Task item: Take the entries below and reproduce exactly the portion that begins at the line containing "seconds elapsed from" and ends at the line containing "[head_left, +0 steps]", keeping both ends, dropping pictures, and adding nothing else.

Information given:
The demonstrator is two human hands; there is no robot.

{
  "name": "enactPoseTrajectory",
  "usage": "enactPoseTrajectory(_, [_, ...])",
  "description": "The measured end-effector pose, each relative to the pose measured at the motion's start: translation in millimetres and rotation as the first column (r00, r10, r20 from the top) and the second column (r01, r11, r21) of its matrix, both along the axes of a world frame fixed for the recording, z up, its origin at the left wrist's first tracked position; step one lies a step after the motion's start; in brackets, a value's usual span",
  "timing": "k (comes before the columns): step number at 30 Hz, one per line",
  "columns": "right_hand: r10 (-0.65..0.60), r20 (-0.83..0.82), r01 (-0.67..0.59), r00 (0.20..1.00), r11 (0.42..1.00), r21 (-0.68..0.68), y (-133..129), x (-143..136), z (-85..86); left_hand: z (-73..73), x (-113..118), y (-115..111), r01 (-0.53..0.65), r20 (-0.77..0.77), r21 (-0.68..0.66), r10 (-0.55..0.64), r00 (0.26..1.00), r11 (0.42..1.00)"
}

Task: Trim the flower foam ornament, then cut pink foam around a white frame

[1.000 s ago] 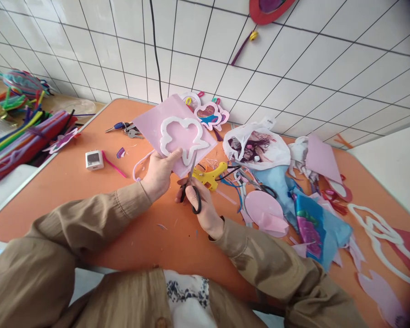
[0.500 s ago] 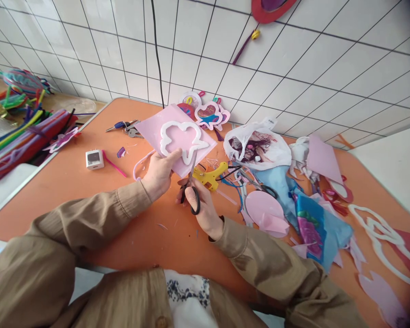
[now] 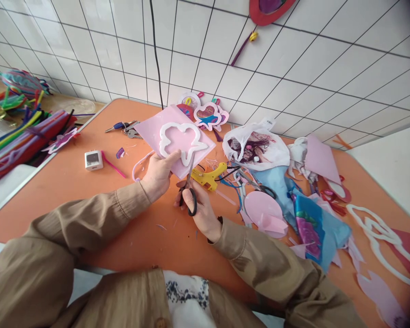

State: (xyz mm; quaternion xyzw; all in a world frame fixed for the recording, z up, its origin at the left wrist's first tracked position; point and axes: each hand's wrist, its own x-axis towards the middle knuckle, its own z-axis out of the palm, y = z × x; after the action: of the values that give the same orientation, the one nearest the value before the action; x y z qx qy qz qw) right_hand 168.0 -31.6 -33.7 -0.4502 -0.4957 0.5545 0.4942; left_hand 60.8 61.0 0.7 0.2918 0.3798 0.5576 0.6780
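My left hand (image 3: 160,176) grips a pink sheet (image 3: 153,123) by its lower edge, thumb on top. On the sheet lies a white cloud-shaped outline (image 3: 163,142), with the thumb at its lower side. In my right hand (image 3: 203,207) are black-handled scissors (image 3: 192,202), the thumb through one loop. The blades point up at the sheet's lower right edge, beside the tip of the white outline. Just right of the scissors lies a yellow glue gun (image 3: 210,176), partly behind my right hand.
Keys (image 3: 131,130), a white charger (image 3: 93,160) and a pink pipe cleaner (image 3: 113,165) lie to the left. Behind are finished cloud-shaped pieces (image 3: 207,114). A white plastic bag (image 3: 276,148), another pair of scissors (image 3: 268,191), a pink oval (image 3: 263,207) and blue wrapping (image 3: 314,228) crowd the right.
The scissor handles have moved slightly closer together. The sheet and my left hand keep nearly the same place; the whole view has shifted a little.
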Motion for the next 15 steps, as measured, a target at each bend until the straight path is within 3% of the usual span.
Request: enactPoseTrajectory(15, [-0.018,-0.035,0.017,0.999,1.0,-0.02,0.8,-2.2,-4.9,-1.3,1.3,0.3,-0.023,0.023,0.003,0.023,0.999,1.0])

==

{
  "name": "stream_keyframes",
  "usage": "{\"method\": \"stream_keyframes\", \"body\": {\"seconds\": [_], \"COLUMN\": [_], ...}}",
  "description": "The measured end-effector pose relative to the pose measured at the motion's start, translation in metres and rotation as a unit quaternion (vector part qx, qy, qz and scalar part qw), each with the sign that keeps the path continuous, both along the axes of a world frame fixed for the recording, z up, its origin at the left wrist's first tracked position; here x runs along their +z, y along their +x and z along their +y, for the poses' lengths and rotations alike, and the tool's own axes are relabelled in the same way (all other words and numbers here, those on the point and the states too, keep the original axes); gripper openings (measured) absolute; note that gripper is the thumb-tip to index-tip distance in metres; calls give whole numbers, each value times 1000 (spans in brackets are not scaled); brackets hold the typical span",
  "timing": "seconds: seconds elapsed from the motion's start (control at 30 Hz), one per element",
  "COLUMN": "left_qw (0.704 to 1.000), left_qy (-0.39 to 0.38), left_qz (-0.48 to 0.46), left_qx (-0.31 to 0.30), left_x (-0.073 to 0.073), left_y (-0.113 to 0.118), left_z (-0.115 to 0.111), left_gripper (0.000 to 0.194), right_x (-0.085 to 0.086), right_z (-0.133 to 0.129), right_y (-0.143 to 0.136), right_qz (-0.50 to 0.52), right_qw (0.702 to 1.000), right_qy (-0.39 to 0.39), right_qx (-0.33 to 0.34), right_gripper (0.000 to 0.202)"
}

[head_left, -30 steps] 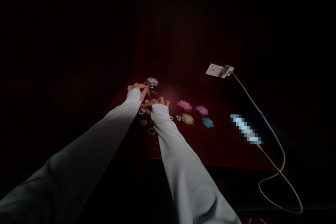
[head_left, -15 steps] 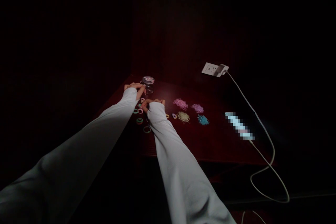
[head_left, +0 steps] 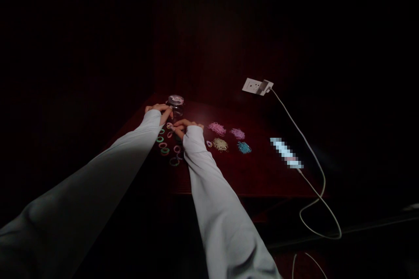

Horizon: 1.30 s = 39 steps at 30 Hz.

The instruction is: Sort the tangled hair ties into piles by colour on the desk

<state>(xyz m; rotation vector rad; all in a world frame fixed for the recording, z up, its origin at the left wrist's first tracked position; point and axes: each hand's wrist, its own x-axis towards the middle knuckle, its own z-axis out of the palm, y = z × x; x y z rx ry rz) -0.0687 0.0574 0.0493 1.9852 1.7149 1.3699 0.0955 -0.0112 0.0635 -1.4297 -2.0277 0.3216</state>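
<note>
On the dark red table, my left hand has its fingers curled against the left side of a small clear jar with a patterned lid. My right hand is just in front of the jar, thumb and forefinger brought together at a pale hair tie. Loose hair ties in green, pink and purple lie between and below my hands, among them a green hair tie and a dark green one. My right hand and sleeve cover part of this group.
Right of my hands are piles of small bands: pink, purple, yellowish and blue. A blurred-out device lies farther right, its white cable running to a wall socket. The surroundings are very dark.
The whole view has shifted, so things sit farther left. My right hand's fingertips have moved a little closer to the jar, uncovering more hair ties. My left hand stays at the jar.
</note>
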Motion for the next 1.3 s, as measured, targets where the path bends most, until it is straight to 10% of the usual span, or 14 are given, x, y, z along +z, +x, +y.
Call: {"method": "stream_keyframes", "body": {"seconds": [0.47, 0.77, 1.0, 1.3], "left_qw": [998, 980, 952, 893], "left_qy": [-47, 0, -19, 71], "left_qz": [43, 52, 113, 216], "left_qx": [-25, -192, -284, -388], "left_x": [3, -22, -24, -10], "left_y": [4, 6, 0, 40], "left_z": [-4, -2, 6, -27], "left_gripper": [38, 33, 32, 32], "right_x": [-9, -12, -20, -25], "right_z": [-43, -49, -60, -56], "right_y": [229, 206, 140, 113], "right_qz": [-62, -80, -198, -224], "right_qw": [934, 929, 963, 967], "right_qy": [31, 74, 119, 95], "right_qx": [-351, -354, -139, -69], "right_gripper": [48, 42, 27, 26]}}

Answer section:
  "timing": "seconds: seconds elapsed from the motion's start (control at 30 Hz), one per element",
  "COLUMN": "left_qw (0.704 to 1.000), left_qy (-0.39 to 0.38), left_qz (-0.48 to 0.46), left_qx (-0.31 to 0.30), left_x (-0.073 to 0.073), left_y (-0.113 to 0.118), left_z (-0.115 to 0.111), left_gripper (0.000 to 0.194), right_x (-0.085 to 0.086), right_z (-0.133 to 0.129), right_y (-0.143 to 0.136), right_qz (-0.50 to 0.52), right_qw (0.702 to 1.000), right_qy (-0.39 to 0.39), right_qx (-0.33 to 0.34), right_gripper (0.000 to 0.202)"
}

[head_left, -30 steps] 
[head_left, -15 steps] 
[head_left, +0 steps] 

Nothing else belongs to this answer.